[Devel] [PATCH v2 VZ9 4/4] vhost-blk: add bounce-buffer for non-aligned requests

Mon Dec 30 08:39:51 MSK 2024

From: Andrey Zhadchenko <andrey.zhadchenko at virtuozzo.com>

We see that virtio-blk requests from Windows Server 2022 are not aligned
to sector size (512), specifically that io vectors start at 0x8 offset
to sector alignment.

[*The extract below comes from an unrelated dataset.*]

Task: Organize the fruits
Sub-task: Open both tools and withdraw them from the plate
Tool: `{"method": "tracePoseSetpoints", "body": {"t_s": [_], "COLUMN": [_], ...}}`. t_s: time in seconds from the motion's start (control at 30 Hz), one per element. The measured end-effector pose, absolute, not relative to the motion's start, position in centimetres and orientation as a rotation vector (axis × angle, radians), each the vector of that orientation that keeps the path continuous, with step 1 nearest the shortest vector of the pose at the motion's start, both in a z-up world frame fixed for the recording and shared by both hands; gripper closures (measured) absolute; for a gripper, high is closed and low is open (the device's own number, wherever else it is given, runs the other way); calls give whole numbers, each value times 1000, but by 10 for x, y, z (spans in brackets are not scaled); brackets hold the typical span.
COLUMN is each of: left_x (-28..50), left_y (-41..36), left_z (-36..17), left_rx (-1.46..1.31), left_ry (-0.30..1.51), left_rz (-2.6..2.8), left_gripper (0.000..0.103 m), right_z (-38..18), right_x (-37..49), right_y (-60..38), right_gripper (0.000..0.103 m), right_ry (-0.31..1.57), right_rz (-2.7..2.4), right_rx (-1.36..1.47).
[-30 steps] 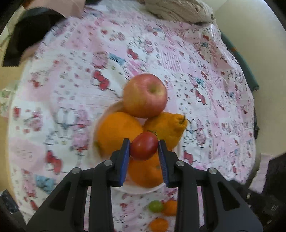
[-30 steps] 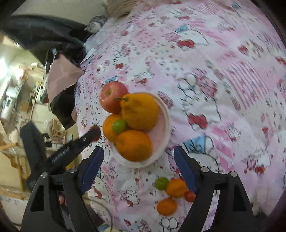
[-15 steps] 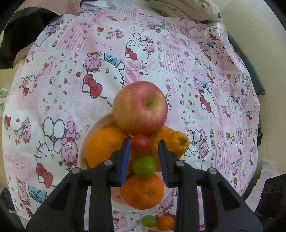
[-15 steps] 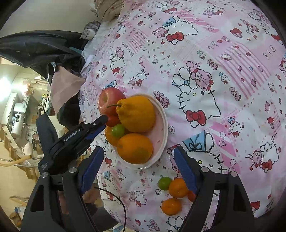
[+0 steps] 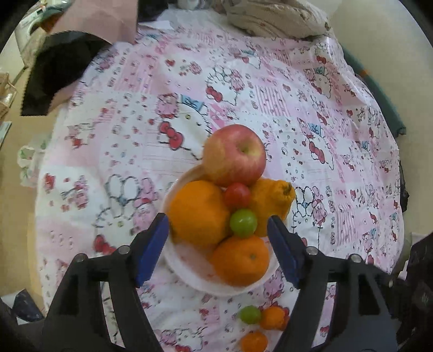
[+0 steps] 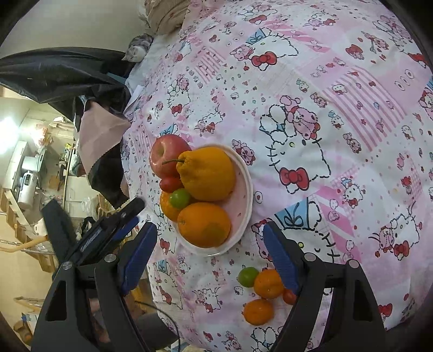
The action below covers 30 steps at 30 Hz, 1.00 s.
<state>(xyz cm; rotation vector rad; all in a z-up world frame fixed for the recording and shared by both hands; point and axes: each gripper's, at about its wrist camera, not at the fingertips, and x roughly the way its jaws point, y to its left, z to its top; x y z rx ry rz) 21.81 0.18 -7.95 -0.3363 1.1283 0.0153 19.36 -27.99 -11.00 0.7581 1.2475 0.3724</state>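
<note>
A white plate [image 5: 186, 273] [image 6: 243, 200] on the pink cartoon-print cloth holds a red apple [image 5: 235, 155] [image 6: 166, 157], two oranges [image 5: 197, 212] [image 5: 240, 260], a knobbly orange citrus [image 5: 273, 200] [image 6: 207, 174], a small red tomato [image 5: 237, 195] [image 6: 170, 183] and a small green fruit [image 5: 243, 222] [image 6: 179, 198]. My left gripper [image 5: 217, 246] is open and empty, its jaws wide on either side of the plate's near half. My right gripper [image 6: 209, 257] is open and empty above the plate's near edge. The left gripper also shows in the right wrist view [image 6: 119, 222].
Loose on the cloth near the plate lie a green fruit [image 6: 248, 276] [image 5: 250, 314], two small oranges [image 6: 268, 283] [image 6: 258, 311] and a small red tomato [image 6: 289, 296]. A folded blanket [image 5: 276, 19] lies at the far edge. Dark and pink cloth [image 5: 62, 70] lies at the left edge.
My left gripper carried the red tomato over the plate, let it go between the apple and the green fruit, then opened wide and drew back. The right gripper stayed open.
</note>
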Motion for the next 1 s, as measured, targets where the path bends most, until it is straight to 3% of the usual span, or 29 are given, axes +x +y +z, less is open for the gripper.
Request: {"method": "tracePoseSetpoints", "body": {"t_s": [0.73, 1.0], "left_x": [90, 69], "left_y": [24, 6], "left_z": [-69, -75], "left_rx": [-250, -146], "left_ry": [1125, 1088], "left_rz": [89, 66], "left_gripper": [31, 31], "right_z": [-120, -149], "right_x": [126, 116], "right_y": [-288, -262], "right_gripper": [20, 20], "right_ry": [1316, 1450], "right_rz": [286, 274], "right_rx": [638, 342]}}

And if we send such unaligned requests directly to
block device it refuses to work with them.

In qemu there is a "bounce buffer" technique to mitigate such problems.
Perfectly aligned intermediary buffer is allocated and request is
converted to use it instead of unaligned original memory. So we should
do the same thing in vhost-blk driver too.

v2:
- bounce buffer uses kvec so bio does not pin those pages, so we should
  not relase them too
- write requests with unaligned length are not supported, add warning
  and fail such requests
- move io vectors to per-request storage to use after bio completion
- make error handling in vhost_blk_bio_make a bit more explicit

https://virtuozzo.atlassian.net/browse/PSBM-157752
Signed-off-by: Andrey Zhadchenko <andrey.zhadchenko at virtuozzo.com>
Signed-off-by: Pavel Tikhomirov <ptikhomirov at virtuozzo.com>
---
Note:

My original plan was to support all kinds of unaligned requests
including write requests with unaligned length. To emulate such a
requests with aligned-only operations we need to pre-read the last
(partial) sector into memory, combine it's data with write data and do
aligned write with combined data.

Den says that such requests should not be considered correct and error
for them is fine. Just in case, I have some early (not yet working, not
shure why) version of it saved here:

https://bitbucket.org/virtuozzocore/vzkernel.ptikhomirov/commits/branch/vhost-blk-improvements-4
---
 drivers/vhost/blk.c | 148 ++++++++++++++++++++++++++++++++++++++++----
 1 file changed, 137 insertions(+), 11 deletions(-)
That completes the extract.